Task objective: Please give back word for word the lines below, from the first one through the one with "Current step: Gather".

Source material:

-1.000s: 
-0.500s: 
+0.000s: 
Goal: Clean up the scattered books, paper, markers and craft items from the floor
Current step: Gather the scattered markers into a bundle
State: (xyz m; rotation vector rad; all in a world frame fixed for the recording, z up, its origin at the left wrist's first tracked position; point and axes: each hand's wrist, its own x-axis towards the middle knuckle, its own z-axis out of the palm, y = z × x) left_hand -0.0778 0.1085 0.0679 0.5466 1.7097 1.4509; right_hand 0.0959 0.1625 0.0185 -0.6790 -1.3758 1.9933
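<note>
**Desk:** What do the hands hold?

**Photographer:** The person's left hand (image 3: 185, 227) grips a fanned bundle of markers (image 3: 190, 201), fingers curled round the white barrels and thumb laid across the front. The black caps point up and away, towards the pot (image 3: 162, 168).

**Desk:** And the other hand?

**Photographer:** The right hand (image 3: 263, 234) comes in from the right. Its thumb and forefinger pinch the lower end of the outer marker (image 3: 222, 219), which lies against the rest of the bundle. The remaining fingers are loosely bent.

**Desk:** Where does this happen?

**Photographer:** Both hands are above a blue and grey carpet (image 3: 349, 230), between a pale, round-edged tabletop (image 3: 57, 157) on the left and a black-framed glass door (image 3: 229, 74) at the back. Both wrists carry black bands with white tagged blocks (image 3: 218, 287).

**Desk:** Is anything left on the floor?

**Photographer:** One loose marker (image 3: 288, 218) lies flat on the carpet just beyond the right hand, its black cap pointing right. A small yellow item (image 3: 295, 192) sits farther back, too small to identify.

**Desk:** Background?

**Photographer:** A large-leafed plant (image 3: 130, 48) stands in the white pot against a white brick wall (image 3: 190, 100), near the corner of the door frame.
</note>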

Output below:
-1.000s: 
-0.500s: 
+0.000s: 
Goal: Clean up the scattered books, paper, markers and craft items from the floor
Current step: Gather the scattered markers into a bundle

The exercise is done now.